The Reviews Are In…

In this timely and incisive critique, Ronald Purser reveals how mindfulness became a vast industry, promising to cure us of a growing range of psychological ailments, and simultaneously propping up the political and economic system that generates them.
— WILLIAM DAVIES, author of Nervous States and The Happiness Industry, Goldsmiths, University of London
Ron Purser’s McMindfulness is a much needed wake-up call to the dark side of mindfulness-based practices. For anyone wishing to understand what mindfulness is, what it has become and how easily it has been co-opted by regressive social and political trends this is a MUST-READ.
— RICHARD KING, Professor of Buddhist and Asian Studies, University of Kent.
Ron Purser cuts through the comforting New Age jargon used to promote mindfulness, enabling us to distinguish between the practice and its marketing.
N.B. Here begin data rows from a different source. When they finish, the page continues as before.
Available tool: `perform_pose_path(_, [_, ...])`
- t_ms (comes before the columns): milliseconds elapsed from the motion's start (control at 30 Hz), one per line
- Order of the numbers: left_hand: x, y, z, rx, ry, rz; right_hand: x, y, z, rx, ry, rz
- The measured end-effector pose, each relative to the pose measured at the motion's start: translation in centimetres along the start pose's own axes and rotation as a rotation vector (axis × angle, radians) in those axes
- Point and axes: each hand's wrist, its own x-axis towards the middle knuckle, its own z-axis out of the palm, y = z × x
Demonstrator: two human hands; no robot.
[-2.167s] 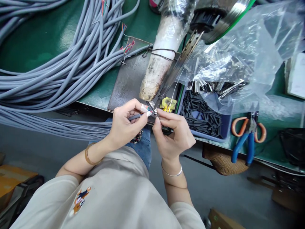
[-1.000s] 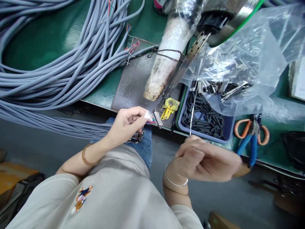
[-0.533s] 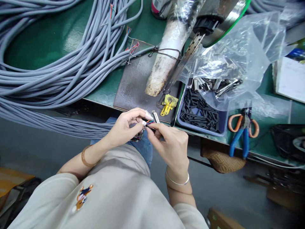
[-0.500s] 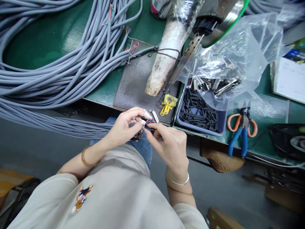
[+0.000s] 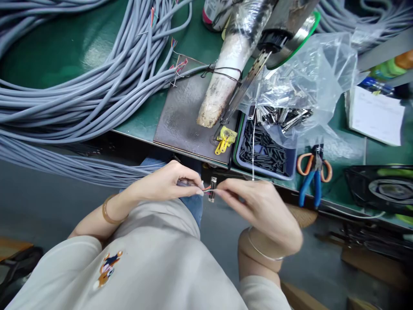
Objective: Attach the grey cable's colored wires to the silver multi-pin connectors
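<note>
One connector [image 5: 212, 183] and several wires [image 5: 208, 190] are between the left fingers [image 5: 190, 174] and right fingers [image 5: 232, 185]. Beyond the right fingers are one tray [image 5: 292, 165], one notepad [image 5: 376, 114], one fan [image 5: 387, 189], two orange loops [image 5: 328, 171] and two blue handles [image 5: 317, 191]. Cables [image 5: 80, 102] and black tubes [image 5: 264, 153] are too many to count.

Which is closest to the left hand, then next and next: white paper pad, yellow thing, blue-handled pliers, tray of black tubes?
From the left hand:
1. Yellow thing, on the dark plate
2. Tray of black tubes, right of it
3. Blue-handled pliers, farther right
4. White paper pad, far right
</note>
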Motion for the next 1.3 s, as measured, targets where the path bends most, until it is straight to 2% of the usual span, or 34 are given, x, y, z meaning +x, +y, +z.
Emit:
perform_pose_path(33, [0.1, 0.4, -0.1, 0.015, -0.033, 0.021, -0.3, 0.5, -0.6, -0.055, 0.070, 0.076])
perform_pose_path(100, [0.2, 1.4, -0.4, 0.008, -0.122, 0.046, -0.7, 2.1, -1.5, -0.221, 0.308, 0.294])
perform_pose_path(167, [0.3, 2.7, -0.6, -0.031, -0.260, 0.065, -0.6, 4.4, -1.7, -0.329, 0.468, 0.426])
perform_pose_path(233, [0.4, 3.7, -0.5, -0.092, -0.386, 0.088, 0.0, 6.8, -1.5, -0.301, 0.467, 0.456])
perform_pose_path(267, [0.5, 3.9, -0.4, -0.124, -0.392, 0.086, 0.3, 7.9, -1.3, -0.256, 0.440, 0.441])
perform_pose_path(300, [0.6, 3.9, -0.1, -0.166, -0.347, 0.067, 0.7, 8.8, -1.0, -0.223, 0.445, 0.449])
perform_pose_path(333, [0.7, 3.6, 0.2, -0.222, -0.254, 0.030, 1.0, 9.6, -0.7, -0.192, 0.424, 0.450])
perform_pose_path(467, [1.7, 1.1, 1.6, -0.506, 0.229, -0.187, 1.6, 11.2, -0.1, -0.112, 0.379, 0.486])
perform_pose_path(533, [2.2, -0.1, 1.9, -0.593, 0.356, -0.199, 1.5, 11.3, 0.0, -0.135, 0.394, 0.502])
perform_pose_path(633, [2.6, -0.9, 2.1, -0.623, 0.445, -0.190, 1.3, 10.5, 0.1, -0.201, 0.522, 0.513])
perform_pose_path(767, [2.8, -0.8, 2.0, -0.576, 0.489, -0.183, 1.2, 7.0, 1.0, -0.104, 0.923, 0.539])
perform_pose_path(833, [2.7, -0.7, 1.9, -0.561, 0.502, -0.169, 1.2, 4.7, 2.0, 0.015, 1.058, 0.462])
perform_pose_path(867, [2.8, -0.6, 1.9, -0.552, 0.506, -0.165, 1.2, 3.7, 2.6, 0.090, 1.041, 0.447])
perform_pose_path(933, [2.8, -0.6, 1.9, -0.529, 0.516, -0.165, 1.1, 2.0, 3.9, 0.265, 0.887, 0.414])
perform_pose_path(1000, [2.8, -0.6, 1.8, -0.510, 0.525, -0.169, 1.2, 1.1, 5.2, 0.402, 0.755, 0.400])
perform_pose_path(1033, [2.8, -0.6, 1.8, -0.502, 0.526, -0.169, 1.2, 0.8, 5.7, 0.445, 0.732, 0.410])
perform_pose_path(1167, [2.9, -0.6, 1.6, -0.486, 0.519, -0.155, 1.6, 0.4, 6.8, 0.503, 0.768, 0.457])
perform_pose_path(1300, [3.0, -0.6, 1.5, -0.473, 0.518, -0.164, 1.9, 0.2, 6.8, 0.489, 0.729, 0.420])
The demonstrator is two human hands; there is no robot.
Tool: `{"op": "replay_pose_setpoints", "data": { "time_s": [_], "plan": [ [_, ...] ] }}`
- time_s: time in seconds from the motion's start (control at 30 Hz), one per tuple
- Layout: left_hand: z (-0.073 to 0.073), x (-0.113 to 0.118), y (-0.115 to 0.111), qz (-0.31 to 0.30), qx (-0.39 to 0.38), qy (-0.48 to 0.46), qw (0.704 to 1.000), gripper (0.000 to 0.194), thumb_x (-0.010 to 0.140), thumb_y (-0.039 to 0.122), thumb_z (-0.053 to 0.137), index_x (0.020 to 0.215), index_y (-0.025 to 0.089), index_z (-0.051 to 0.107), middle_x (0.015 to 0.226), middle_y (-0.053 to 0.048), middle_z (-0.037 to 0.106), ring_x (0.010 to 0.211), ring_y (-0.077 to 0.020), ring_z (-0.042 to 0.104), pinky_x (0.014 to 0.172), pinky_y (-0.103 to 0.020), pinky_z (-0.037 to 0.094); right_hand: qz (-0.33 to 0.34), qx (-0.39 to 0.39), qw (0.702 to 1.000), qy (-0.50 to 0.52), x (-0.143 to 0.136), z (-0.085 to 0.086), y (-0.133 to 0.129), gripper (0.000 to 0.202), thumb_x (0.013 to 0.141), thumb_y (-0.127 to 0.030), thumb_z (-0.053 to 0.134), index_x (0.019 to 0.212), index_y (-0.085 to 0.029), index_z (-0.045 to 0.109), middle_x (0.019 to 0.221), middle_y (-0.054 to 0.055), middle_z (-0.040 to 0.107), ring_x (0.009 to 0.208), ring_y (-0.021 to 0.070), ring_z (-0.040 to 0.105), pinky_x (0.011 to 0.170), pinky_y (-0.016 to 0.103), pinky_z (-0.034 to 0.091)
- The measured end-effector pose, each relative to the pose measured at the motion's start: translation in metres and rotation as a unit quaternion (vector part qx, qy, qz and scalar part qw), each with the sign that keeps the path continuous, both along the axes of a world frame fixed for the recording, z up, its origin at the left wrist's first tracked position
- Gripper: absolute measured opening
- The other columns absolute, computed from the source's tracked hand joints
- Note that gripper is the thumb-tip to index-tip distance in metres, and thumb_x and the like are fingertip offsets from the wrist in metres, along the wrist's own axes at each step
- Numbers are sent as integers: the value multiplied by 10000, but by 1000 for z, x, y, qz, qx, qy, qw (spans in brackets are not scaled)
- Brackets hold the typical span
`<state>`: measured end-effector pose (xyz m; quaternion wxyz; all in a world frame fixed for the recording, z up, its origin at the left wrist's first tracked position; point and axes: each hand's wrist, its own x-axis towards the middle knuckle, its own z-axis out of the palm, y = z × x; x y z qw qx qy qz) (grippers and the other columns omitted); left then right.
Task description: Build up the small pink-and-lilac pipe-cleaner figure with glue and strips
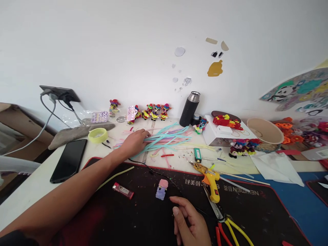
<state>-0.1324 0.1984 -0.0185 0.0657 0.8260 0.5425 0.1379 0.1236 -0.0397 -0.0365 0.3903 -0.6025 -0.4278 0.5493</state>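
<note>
Your left hand rests on the pale blue pipe cleaners behind the mat; whether its fingers grip any cannot be determined. Your right hand, loosely curled and empty, is near the pink-and-purple figure on the mat.

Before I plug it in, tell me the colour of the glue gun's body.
The glue gun is yellow; it shows best in the head view.
</note>
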Motion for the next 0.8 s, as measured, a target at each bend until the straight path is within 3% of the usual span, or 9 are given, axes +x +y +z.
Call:
{"op": "replay_pose_setpoints", "data": {
  "time_s": [0.13,0.27,0.33,0.47,0.53,0.63,0.8],
  "plan": [
    [10,2,0,23,14,10,1000,277,881,167,563,1133,216,668,1143,-115,690,1015,-314,680,817,-406,541,-4,5,1000,-5,0,-5,0,683,886,-787,589,1127,-174,767,515,-32,552,348,92,442,363,182,297],
    [25,0,1,45,63,18,997,346,853,106,551,1164,214,661,1180,-128,669,1115,-335,641,907,-431,529,-1,10,1000,-6,0,-8,0,693,885,-794,583,1132,-177,776,507,-28,561,342,96,450,363,186,309],
    [28,0,-2,23,80,18,996,323,898,142,560,1197,210,662,1208,-133,669,1152,-340,626,956,-445,519,-1,8,1000,-1,1,-8,0,693,885,-789,587,1156,-180,774,512,-29,561,347,96,454,367,185,313],
    [26,4,-20,-99,17,23,995,268,1009,341,573,1218,210,678,1205,-122,693,1136,-316,634,982,-451,518,-1,6,1000,0,1,-7,0,683,889,-780,594,1162,-181,775,514,-28,559,353,94,460,370,181,321],
    [22,6,-30,-133,-11,39,990,267,1015,365,587,1209,213,691,1227,-120,694,1147,-308,632,990,-442,515,0,8,1000,-3,2,-8,0,684,889,-783,592,1156,-182,777,514,-25,563,356,96,466,370,183,330],
    [17,5,-41,-134,-35,63,988,239,993,279,606,1211,224,686,1251,-113,687,1162,-305,632,988,-429,511,5,8,1000,-3,2,-8,0,684,894,-782,586,1157,-179,775,515,-22,565,358,97,465,374,185,326],
    [14,6,-48,-97,-75,74,990,200,948,140,534,1080,214,665,1098,-84,691,1006,-273,683,824,-386,540,8,10,1000,-3,2,-9,0,667,904,-764,590,1161,-176,773,513,-23,559,357,99,462,376,188,323]
  ]
}}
— RICHARD PAYNE, Institute of Buddhist Studies
Far from being either a harmless form of New Age self-indulgence or meditation dressed up as a medicalized antidote to the ubiquitous stresses of modern life, Ron Purser sees the mindfulness movement as epitomizing a malignant trend of contemporary Western individualism, one that is blinding us to the social problems of inherent in neoliberalism and capitalism, providing an anodyne where what is needed is rigorous analysis and political action.
— BARRY MAGID, author of What’s Wrong With Mindfulness
What does it really mean to be mindful of our lives? In his eagerly anticipated new book, the foremost critic of the mindfulness revolution, Professor Ron Purser, provocatively illustrates how mindfulness has been hijacked by corporate interests, turned into an opiate of the masses, and how we can radically rethink the meaning of mindfulness in contemporary life.
— STEVEN STANLEY, School of Social Sciences, Cardiff University
If you are wondering about whether mindfulness is really a panacea for all our problems, this is the book to read
— DAVID LOY, author of Money, Sex, War and Karma
In this insightful book, Ron Purser has evaluated the strengths and weakness of the mindfulness movement, while clearly showing the way to cultivate authentic mindfulness that liberates us from the true causes of individual and collective suffering.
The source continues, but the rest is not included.